*** Block opens ***
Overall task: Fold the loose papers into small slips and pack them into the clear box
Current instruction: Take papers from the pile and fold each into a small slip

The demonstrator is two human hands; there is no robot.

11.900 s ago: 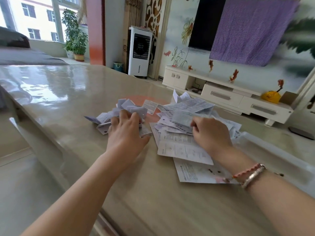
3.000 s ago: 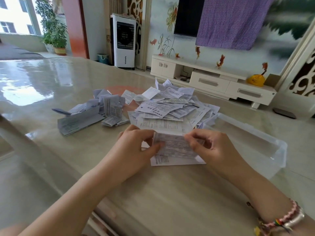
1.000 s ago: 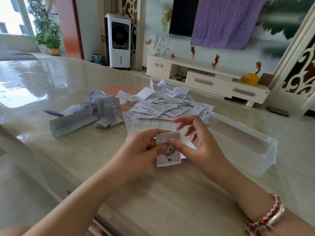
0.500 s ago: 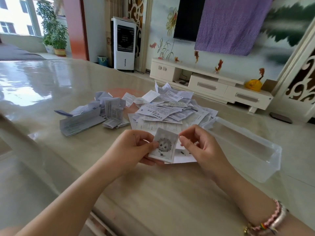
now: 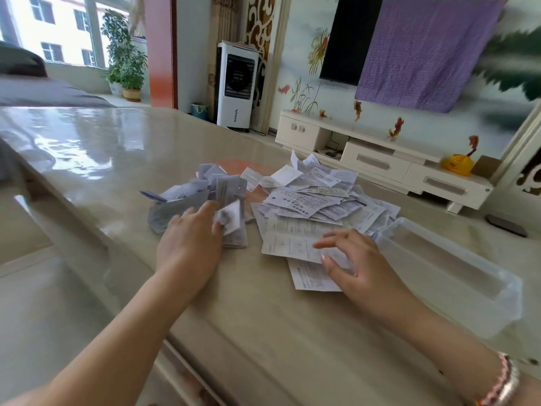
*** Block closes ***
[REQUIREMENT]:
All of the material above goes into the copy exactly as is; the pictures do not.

[ANSWER SECTION]:
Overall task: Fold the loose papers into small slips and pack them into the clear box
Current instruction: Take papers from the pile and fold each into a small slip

The demonstrator is two human hands; there is no robot.

11.900 s ago: 
3.000 s ago: 
1.000 s ago: 
0.500 s ago: 
now: 

The output is finished, and nothing else is needed.